Lambton at War

Brooke-Alvinston Township

Rebellion of 1837 - 39

Andrew Harrower

 

Andrew Harrower was born in Scotland.  He came to Canada with his family.  He eventually moved west and settled on a farm in Warwick Township.  He was married twice and had eleven children.  In politics he was a staunch Reformer and never missed recording his vote.

When the call to arms, with an order to “turn out”, went through the township of Warwick, Mr. Harrower, though a young man in the prime of life found himself bordering on a state of helplessness from a severe attack of rheumatism in one of his legs.  To attend the muster at Warwick Village, the place of rendezvous for the township, was impossible as he was unable to walk across the floor.   As the penalty for disobeying orders was the forfeiture of the owner’s land—which at first was held only by location ticket, and could be cancelled by the Government, he had no choice but to attempt to attend.

Harrower had no horse of his own at the time, but a neighbor kindly offered him the use of his, telling him if he could only put in an appearance and answer to the call, nothing further would be asked of him.  With great difficulty he climbed on the horse and rode it to the muster ground, and along the trail his bad leg was banged against a number of trees.

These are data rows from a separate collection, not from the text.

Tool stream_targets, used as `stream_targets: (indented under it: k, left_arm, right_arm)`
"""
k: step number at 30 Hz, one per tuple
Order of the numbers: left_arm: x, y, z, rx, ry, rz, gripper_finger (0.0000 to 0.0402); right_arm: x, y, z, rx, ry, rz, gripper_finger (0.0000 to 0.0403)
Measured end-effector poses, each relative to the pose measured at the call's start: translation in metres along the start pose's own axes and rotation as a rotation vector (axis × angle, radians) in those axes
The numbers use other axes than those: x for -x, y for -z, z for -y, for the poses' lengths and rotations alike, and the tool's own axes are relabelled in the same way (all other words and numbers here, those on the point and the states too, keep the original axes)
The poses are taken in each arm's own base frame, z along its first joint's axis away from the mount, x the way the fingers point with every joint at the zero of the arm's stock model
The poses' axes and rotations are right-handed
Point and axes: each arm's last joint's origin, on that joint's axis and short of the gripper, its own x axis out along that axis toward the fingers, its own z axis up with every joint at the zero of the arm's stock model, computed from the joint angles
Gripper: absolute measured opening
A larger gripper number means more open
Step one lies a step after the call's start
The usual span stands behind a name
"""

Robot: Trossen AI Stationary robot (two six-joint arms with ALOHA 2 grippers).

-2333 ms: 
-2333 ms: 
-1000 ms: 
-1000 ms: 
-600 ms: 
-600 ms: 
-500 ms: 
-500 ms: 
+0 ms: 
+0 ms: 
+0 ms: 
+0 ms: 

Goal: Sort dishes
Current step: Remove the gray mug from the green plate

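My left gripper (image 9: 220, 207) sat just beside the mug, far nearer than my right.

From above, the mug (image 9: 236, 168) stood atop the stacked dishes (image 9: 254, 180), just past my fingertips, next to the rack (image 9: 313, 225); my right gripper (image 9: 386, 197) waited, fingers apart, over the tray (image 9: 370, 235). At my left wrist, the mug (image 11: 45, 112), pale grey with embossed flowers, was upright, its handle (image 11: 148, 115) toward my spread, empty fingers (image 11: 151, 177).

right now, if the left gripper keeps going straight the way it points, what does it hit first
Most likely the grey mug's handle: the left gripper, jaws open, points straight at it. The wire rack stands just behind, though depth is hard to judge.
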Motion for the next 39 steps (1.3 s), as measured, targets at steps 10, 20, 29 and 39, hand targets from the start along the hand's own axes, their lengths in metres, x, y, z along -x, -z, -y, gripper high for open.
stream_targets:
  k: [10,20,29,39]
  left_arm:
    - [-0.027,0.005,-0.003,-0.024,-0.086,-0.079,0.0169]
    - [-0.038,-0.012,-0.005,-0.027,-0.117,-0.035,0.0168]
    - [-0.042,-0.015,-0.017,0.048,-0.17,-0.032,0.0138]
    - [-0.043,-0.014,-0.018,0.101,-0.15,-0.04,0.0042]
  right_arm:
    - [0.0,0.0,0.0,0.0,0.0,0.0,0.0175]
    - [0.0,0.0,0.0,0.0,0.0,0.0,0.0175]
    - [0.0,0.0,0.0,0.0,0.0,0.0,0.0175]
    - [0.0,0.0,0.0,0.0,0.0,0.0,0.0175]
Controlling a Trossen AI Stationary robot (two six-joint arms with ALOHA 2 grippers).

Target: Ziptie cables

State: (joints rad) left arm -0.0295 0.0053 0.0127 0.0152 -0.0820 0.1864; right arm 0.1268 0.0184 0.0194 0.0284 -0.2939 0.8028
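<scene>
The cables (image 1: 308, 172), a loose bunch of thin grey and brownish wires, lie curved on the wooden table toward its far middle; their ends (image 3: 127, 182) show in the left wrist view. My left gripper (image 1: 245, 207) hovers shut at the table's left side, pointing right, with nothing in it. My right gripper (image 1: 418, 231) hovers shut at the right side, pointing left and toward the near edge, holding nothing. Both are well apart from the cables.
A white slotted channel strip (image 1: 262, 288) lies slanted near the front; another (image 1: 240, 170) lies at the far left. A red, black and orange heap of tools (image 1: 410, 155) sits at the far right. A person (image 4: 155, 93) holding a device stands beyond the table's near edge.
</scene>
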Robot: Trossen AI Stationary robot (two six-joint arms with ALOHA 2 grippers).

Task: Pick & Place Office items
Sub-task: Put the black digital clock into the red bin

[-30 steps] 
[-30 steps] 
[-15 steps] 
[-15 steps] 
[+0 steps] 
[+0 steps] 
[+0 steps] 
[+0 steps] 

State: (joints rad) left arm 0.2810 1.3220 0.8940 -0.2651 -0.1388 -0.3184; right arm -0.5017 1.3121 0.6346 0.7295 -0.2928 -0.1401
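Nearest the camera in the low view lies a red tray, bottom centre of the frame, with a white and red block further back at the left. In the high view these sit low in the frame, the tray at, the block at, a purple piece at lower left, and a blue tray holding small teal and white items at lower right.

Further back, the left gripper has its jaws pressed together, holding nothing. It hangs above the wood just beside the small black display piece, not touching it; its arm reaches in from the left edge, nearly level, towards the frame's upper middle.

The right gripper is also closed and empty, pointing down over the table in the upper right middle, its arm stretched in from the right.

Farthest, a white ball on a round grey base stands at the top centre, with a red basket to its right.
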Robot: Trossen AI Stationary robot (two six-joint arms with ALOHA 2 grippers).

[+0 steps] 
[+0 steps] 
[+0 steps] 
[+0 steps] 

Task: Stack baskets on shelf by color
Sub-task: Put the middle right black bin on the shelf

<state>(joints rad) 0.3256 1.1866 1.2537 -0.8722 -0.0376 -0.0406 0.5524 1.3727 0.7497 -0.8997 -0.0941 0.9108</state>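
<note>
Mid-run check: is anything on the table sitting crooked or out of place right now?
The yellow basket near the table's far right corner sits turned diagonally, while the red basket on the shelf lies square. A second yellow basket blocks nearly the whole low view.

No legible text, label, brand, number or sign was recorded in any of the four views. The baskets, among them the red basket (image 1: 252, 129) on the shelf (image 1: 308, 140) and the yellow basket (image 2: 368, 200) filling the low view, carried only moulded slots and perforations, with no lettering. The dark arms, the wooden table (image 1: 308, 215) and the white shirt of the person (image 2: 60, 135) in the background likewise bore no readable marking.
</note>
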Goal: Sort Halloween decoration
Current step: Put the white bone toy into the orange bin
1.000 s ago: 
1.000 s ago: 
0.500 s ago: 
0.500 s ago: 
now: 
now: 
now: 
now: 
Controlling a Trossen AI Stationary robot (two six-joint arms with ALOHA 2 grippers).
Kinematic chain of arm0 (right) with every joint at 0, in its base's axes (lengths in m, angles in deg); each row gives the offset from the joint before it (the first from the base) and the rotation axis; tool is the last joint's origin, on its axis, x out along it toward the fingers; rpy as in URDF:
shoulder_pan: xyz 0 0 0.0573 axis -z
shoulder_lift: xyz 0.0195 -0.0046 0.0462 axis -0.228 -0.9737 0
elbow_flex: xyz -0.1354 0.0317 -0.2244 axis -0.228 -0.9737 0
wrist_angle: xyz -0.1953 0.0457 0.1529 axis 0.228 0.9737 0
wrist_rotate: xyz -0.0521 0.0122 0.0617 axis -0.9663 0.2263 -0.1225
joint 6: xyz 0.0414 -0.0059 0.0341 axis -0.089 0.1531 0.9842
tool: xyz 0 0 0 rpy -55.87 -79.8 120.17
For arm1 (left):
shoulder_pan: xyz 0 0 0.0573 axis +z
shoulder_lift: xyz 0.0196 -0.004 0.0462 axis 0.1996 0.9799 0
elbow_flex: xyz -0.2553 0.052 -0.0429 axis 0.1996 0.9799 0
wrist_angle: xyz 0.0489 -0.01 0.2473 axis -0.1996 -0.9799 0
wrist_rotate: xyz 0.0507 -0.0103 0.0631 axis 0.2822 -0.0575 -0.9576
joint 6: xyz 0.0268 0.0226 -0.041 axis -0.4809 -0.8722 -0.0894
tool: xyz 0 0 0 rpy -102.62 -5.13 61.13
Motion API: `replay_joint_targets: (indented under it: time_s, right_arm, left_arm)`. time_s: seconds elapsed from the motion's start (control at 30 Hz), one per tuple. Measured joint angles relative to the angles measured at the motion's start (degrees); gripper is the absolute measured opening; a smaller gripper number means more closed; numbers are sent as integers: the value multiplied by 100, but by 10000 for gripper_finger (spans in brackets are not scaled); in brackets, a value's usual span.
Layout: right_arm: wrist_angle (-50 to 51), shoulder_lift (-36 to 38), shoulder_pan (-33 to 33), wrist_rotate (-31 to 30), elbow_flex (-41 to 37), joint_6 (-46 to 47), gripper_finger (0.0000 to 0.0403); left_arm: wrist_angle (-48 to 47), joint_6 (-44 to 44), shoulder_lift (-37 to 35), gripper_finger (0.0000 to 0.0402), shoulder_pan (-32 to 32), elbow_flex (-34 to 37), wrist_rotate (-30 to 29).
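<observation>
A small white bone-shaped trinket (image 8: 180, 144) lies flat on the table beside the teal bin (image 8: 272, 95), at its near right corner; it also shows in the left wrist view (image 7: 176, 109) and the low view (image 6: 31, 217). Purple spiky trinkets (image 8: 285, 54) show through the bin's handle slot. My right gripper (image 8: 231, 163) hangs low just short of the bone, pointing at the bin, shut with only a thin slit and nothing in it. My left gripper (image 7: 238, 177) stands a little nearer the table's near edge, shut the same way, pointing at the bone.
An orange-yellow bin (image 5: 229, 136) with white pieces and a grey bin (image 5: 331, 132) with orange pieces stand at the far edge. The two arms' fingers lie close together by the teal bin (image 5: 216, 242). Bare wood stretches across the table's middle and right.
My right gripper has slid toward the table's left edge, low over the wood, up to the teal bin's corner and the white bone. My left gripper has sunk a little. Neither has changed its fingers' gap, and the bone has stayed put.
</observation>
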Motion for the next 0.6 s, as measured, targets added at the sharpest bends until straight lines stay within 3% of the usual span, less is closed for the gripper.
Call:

Arriving at the muster ground he answered the call and sat down on a log, while the others were being put through a rude sort of drill.

Col. Freer, the commanding officer, caught sight of Mr. Harrower, sitting apart.

Going up to him, he asked in a gruff voice why he was not “falling in” with the others.   Mr. Harrower pointed to his leg, which he was unable to bend and told the Col. that he was unable to walk from rheumatism.  Col. Freer told him to sit there till drill was over and he would give him a cure for the rheumatism.

After the military duties of the day were over, the Col. went into a shed of his own nearby where he hunted up a bottle and from a jar of turpentine poured about a pint into the bottle, putting in a piece of camphor about the size of a goose egg.  Giving the bottle to Mr. Harrower he told him to make his way home as quickly as possible, by which time the camphor would be thoroughly dissolved, then to give the whole leg a thorough rubbing with the contents of the bottle, two or three times, which Mr. Harrower did with the happy result of a complete cure being effective.

 

~ Story told by Ruby McPhedran, Sarnia, Andrew Harrower was her great, great grandfather.